With so many ideas battling for attention at any given point during the 135-minute running time, it’s hardly surprising that Lucia collapses under the weight of its ambitions, but not before rolling out engaging characters, relatable dialogue, quirky humour and evocative locations in and around Bangalore.

It begins with police officers and a mysterious private detective on the trail of drug peddlers. There’s a man lying comatose on a hospital bed; cut to our good-natured Everyman hero, single-screen cinema usher Nikhil (Neenasam), who has trouble sleeping, and who starts popping a “dream pill" named Lucia that allows him to escape into a parallel universe in which he is a Kannada movie star. Nikhil is in love with pizza outlet employee Swetha (Sruthi Hariharan), just as matinee idol Nikhil pines for fellow actor Shwetha (also played by Hariharan). The pill is supposed to impart lucidity, but it actually engenders confusion. The worlds of the hero and the common man run parallel for the most part and eventually collide, leading to more furious inter-cutting and switching between dream and nightmare. Every gesture is acted out, every plot point is explained, and every major character has a back story. Some might see this as evolved writing; others will only be exhausted at the vastness of Nikhil’s experiences.

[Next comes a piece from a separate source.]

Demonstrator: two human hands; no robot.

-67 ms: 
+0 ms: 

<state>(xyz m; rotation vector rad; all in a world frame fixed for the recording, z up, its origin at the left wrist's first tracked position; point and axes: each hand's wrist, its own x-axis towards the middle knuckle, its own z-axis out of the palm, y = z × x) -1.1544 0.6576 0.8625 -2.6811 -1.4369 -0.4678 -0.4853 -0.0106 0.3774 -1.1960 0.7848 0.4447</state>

Lost within the contradictions between a furious set of events and a laidback approach to storytelling is a simple story about a movie fan who wants to be a star and a star who wants the simple life of a movie fan. Kumar correctly suggests that neither experience is as uncomplicated as it appears, but then he has the rest of the stuff to deal with—the dream pill business, the single-screen cinema that has to be saved from creditors, the police and detective who pop up every now and then. He declares his love for mass-oriented cinema by celebrating the charms of the single screen (its owner is named Shankaranna, presumably a tribute to the late Kannada star Shankar Nag) and affectionately lampoons popular film-making elements (an item song spoof is especially well done). But he also ends up replicating the plot contrivances that mar the mass movie, and imports wholesale its conservative depiction of women as ungrateful and opportunistic. It’s a pity, because there are several lovely moments in Lucia and much fun to be had while ducking the falling rubble.